Nintendo Switch Pokemon

Most gamers probably got the hint during Nintendo’s E3 Direct that Metroid Prime 4 wasn’t going to be arriving on store shelves anytime soon. The only thing Nintendo had to share was a splash screen with the title of Metroid Prime 4. The new full-fledged Pokemon RPG in development by Game Freak also received very little lip-service during E3, with gamers only being notified that a full RPG experience was in development for the Nintendo Switch. Well, there appears to be some good news as to when we can at least expect the games to arrive.

In an interview with Venture Beat, Charlie Scibetta, the senior director of corporate communications at Nintendo, revealed to them that at 2018 and beyond would be the platform in which games like Metroid Prime 4 and Pokemon for the Switch would release, saying…

“We’ve announced a nice lineup through this year, and next year we have some big games coming with Metroid 4. 2018 [Ed’s note: Nintendo clarified later that Scibetta meant “2018 and beyond” here] will be around Metroid, Kirby, Yoshi, and a new Pokemon game has been announced.
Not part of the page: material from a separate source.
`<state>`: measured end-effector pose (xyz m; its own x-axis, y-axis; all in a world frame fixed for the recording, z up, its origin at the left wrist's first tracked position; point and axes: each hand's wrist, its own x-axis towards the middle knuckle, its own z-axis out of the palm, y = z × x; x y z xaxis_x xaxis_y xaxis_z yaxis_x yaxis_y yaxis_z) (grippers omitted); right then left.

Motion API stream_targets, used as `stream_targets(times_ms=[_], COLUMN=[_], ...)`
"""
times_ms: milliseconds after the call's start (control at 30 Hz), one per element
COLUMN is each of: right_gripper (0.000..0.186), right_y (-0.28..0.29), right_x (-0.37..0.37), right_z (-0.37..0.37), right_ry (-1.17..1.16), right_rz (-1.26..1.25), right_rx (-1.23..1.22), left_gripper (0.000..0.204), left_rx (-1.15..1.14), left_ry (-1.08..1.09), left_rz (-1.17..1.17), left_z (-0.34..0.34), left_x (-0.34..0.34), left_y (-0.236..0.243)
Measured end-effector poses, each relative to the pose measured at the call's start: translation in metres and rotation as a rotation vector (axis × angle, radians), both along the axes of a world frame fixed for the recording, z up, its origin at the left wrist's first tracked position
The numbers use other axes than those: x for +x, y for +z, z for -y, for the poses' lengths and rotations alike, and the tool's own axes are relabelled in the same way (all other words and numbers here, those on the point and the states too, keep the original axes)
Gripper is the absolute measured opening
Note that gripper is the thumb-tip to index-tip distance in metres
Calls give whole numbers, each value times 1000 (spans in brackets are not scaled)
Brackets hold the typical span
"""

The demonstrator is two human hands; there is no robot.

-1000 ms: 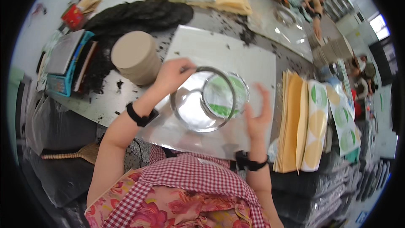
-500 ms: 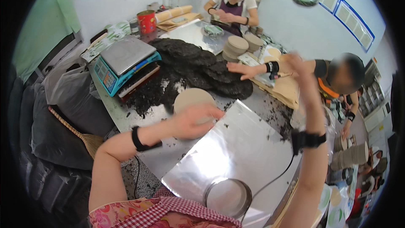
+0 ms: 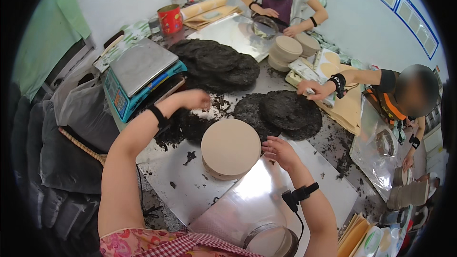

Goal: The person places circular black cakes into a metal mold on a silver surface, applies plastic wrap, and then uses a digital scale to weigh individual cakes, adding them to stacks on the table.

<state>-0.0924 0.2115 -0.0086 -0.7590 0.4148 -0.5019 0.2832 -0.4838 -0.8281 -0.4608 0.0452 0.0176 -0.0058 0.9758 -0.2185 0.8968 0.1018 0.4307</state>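
Observation:
In the middle of the table stands a round stack of pale beige discs [image 3: 231, 146]. My right hand [image 3: 281, 153] is at its right side, fingers apart and holding nothing. Beyond the stack my left hand [image 3: 196, 100] hovers over dark crumbs [image 3: 193, 126], its fingers curled in; what they hold, if anything, is hidden. Flat, dark, rough cakes [image 3: 293, 114] lie just behind the stack, and a larger heap of dark cakes [image 3: 214, 64] lies farther back. A round metal ring [image 3: 271, 239] rests near my body on a shiny metal sheet [image 3: 314, 176].
A teal weighing scale [image 3: 143, 74] stands at the left, with a red tin [image 3: 170, 19] behind it. One person [image 3: 281, 7] works across the table beside more beige discs [image 3: 288, 47]. At the right, another person's hand [image 3: 316, 90] is close to the dark cakes.
My left hand has moved off the disc toward the scale. My right hand has come down from high up to the stack. Some dark cakes now lie apart from the heap, closer to me.

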Motion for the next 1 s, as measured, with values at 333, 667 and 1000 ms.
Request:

We feel good about the lineup for this year and beyond.”

Originally the interview simply read that Metroid, Kirby, Yoshi and Pokemon were all set for 2018, but Nintendo was quick to localize Scibetta’s comment and make sure people understood that he was referring to 2018 and beyond.

This means that gamers can expect most of those titles between 2018 and 2019, for the most part.

The thing is, Nintendo is going to need an extra strong 2018 line-up if the only games that might possibly release is Metroid Prime 4 and Pokemon. While Pokemon on the Nintendo Switch is sure to drive sales through the roof, the fact it’s not a committed 2018 release means they will need a backup game to help sate interests, and Metroid Prime 4 is not that game. While some small number of fans may enjoy the series, it’s certainly not a console mover like Super Mario or Legend of Zelda, and even if it did move consoles during its launch quarter the FPS outing for a traditional platforming series really limits the appeal beyond gamers who enjoy platforming and puzzles.

For now, Nintendo’s software strategy is definitely sound, but they need to get the supply issues under control. They lost May’s NPD to Sony due to the fact that they can’t supply enough SKUs to meet demand, resulting in lots of stock shortages from retailers. The major issue, according to Fox Business, is that Apple is now their biggest competitor since they need the same components to manufacture their devices.

According to a Toshiba Corp., representative, the supply issue won’t be going away for Nintendo for the rest of 2017, where they stated…

“Demand for our NAND flash memory has been overwhelmingly greater than supply, and the situation is likely to stay for the rest of this year,”

Nintendo had to adjust their forecast from 20 million SKUs moved throughout the fiscal year to just 10 million. This is likely the one problem they didn’t see coming, but at least it’s better to have consumer demand for a product that can’t be supplied, than more than enough supplies that no one is demanding (i.e., the Wii U).